## Brief:
Your answer should be the data below, reproduced with nothing changed.

## Stored items:
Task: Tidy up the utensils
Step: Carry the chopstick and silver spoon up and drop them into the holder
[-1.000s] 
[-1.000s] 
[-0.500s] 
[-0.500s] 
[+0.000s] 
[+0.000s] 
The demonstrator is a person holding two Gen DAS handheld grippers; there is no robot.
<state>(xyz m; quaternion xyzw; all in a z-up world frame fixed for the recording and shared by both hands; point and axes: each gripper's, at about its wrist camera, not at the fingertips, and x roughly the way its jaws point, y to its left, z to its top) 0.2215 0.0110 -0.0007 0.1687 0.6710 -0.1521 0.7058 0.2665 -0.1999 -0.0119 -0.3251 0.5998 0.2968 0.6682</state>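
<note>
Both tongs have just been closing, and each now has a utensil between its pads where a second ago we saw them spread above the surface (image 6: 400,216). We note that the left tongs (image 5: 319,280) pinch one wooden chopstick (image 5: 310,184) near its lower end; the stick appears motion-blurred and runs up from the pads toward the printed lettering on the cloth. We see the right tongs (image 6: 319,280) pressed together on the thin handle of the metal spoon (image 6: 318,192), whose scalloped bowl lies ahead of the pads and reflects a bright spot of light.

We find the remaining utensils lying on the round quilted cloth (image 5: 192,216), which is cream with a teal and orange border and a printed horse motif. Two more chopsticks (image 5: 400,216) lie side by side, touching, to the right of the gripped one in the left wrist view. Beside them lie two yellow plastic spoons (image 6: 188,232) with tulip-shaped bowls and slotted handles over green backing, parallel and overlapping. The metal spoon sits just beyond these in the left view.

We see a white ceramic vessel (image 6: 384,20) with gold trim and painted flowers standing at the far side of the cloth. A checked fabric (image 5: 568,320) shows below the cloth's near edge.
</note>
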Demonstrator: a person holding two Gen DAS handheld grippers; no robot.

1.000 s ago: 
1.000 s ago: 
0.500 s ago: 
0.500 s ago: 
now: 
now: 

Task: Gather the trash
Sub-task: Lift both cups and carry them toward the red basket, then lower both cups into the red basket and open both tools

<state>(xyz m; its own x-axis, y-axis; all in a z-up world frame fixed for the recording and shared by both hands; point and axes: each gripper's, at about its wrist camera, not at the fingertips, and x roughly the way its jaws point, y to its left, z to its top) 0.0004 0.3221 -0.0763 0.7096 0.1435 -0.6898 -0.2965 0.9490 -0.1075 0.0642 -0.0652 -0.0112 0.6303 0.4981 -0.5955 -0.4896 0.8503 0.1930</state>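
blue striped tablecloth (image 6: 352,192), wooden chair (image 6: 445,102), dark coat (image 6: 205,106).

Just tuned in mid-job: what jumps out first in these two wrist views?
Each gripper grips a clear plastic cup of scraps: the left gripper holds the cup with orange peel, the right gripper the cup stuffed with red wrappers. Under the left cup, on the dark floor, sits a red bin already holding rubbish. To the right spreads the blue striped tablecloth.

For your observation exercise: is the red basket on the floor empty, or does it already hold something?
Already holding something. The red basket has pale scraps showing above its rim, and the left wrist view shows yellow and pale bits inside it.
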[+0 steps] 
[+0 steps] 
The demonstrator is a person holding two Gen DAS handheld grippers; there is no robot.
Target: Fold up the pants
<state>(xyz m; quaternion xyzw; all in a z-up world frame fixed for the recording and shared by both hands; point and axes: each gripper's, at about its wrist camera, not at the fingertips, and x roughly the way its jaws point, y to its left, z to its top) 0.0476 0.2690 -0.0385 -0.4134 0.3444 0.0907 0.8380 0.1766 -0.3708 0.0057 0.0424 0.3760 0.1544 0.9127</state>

## Completed task:
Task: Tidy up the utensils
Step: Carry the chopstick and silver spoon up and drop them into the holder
[-1.000s] 
[-1.000s] 
[-0.500s] 
[-0.500s] 
[+0.000s] 
[+0.000s] 
The demonstrator is a person holding two Gen DAS handheld grippers; there is no robot.
<state>(xyz m; quaternion xyzw; all in a z-up world frame fixed for the recording and shared by both hands; point and axes: each gripper's, at about its wrist camera, not at the fingertips, and x roughly the way its jaws point, y to its left, z to its top) 0.2215 0.0110 -0.0007 0.1687 0.6710 -0.1521 0.7058 0.2665 -0.1999 -0.0119 -0.3251 0.5998 0.2968 0.6682</state>
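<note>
Both tongs have just been closing, and each now has a utensil between its pads where a second ago we saw them spread above the surface (image 6: 400,216). We note that the left tongs (image 5: 319,280) pinch one wooden chopstick (image 5: 310,184) near its lower end; the stick appears motion-blurred and runs up from the pads toward the printed lettering on the cloth. We see the right tongs (image 6: 319,280) pressed together on the thin handle of the metal spoon (image 6: 318,192), whose scalloped bowl lies ahead of the pads and reflects a bright spot of light.

We find the remaining utensils lying on the round quilted cloth (image 5: 192,216), which is cream with a teal and orange border and a printed horse motif. Two more chopsticks (image 5: 400,216) lie side by side, touching, to the right of the gripped one in the left wrist view. Beside them lie two yellow plastic spoons (image 6: 188,232) with tulip-shaped bowls and slotted handles over green backing, parallel and overlapping. The metal spoon sits just beyond these in the left view.

We see a white ceramic vessel (image 6: 384,20) with gold trim and painted flowers standing at the far side of the cloth. A checked fabric (image 5: 568,320) shows below the cloth's near edge.
</note>
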Demonstrator: a person holding two Gen DAS handheld grippers; no robot.

1.000 s ago: 
1.000 s ago: 
0.500 s ago: 
0.500 s ago: 
now: 
now: 

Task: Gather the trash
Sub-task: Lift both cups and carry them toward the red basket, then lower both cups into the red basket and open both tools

<state>(xyz m; its own x-axis, y-axis; all in a z-up world frame fixed for the recording and shared by both hands; point and axes: each gripper's, at about its wrist camera, not at the fingertips, and x roughly the way its jaws point, y to its left, z to its top) 0.0004 0.3221 -0.0763 0.7096 0.1435 -0.6898 -0.2965 0.9490 -0.1075 0.0642 -0.0652 -0.0112 0.6303 0.4981 -0.5955 -0.4896 0.8503 0.1930</state>
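blue striped tablecloth (image 6: 352,192), wooden chair (image 6: 445,102), dark coat (image 6: 205,106).

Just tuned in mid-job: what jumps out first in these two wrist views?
Each gripper grips a clear plastic cup of scraps: the left gripper holds the cup with orange peel, the right gripper the cup stuffed with red wrappers. Under the left cup, on the dark floor, sits a red bin already holding rubbish. To the right spreads the blue striped tablecloth.

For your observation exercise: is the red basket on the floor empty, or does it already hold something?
Already holding something. The red basket has pale scraps showing above its rim, and the left wrist view shows yellow and pale bits inside it.
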[+0 steps] 
[+0 steps] 
The demonstrator is a person holding two Gen DAS handheld grippers; there is no robot.
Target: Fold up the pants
<state>(xyz m; quaternion xyzw; all in a z-up world frame fixed for the recording and shared by both hands; point and axes: each gripper's, at about its wrist camera, not at the fingertips, and x roughly the way its jaws point, y to its left, z to its top) 0.0476 0.2690 -0.0385 -0.4134 0.3444 0.0907 0.8380 0.1766 -0.3708 0.0057 0.0424 0.3760 0.1544 0.9127</state>

The answer has been given in full.